What would you say are the main values of sport for the InspiringHK Sports Foundation (IHKSports)?

We believe in the underlying spirit of sport. Quite apart from the health benefits of exercise, it encourages a positive mindset and teamwork. It also widens young people’s view of the world. They learn about their community too and that promotes social mobility and inclusion. One of our sports is running. It’s a great way to discover your neighbourhood!


Which other sports are included in your classes?

We run 41 classes across 19 different sports. They include badminton, football, hockey, lacrosse, rope skipping and rugby. We also like to promote new or emerging sports like dodgebee, kabadi and Tchoukball.

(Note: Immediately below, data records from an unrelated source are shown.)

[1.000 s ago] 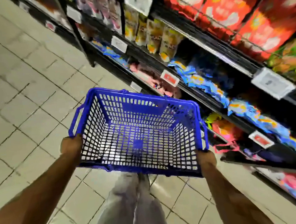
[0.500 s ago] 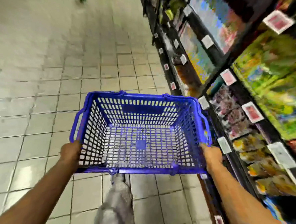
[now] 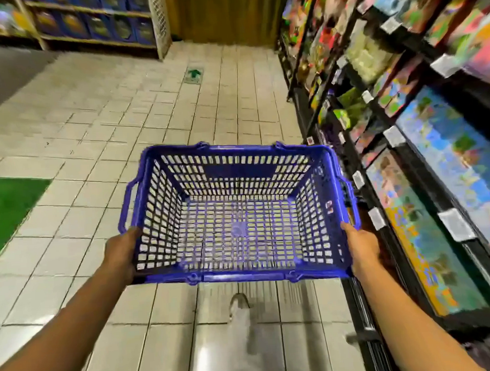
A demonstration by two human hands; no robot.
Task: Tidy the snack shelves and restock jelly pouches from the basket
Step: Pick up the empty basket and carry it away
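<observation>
A blue plastic basket (image 3: 234, 168) hangs in front of me above the tiled floor, and nothing lies inside it. My left hand (image 3: 121, 254) grips its near left corner from outside. My right hand (image 3: 361, 247) grips its near right corner. The snack shelves (image 3: 408, 152) run along my right side, packed with colourful blurred packets and white price tags. No jelly pouches can be made out in the blur.
A pale tiled aisle (image 3: 153, 110) stretches ahead. A green mat (image 3: 4, 211) lies on the floor at the left. Another shelf unit (image 3: 90, 25) stands at the far end beside a wooden wall (image 3: 221, 11). My leg (image 3: 242, 343) shows below the basket.
My view has swung away from the shelves and now looks down the aisle. Both hands keep the same hold on the basket, which stays level in front of me.
</observation>
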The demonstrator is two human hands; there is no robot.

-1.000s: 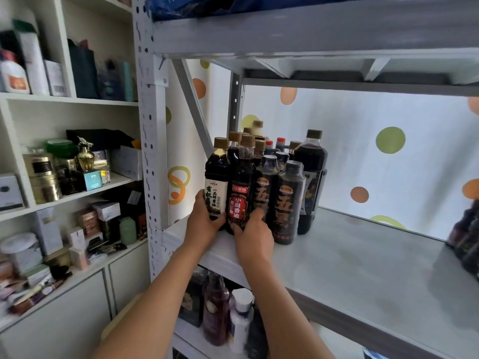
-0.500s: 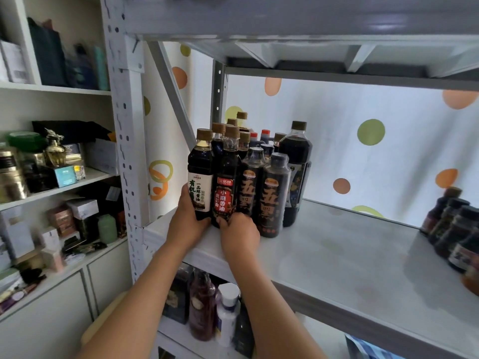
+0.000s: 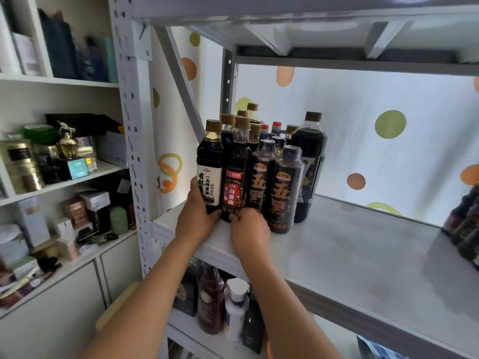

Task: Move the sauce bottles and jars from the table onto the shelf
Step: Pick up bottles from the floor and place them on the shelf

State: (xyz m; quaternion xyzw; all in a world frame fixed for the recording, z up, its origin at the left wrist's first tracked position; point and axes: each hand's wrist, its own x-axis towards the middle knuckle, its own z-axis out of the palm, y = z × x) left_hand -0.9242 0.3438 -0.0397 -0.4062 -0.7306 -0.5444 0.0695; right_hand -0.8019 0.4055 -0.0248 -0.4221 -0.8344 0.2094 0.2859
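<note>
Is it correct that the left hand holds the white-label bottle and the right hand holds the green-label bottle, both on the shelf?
Not quite: the head view shows the right hand at a red-label bottle, not green. The left hand does hold the white-label bottle, on the shelf.

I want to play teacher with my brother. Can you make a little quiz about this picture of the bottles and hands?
1. True or false: the left hand grips the white-label bottle.
2. Which bottle does the right hand touch? A) red-label bottle B) large bottle at the back C) white bottle on the lower level
3. Fill in: both front bottles stand on the ___.

Key: 1 true; 2 A; 3 shelf.
</note>
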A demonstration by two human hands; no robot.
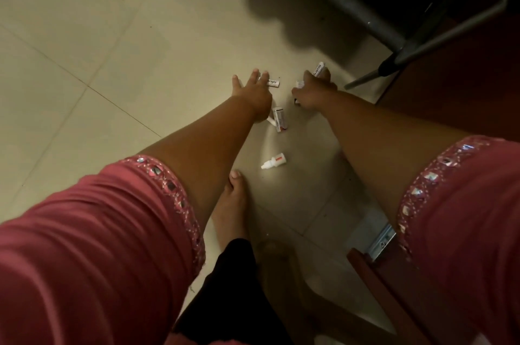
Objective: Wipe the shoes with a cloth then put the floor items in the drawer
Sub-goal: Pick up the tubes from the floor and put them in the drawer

They need only simple equipment and have few rules so are more inclusive across all age groups.


Who can participate?

We cater for both boys and girls from all backgrounds and nationalities and the fees are low: just HK$500 a year to join 40 one-hour sessions. Girls are underrepresented in sports in Hong Kong and we emphasize gender equality so we have a special focus on them. We are very inclusive, with minority and LGBT groups as well as special educational needs children.


How do you find venues?

It’s not easy. We tend to offer training in sports that are easy to organize in multisport venues. Recently, because of success at the Olympics, fencing has become very popular. Demand is relatively easy to satisfy because we just need a suitable space. Although there are plenty of good facilities throughout Hong Kong, over-cautious attitudes about opening up school campuses to the general public mean they are underused. Even in Singapore and mainland China, there is less exclusivity than here.


How might this problem be solved?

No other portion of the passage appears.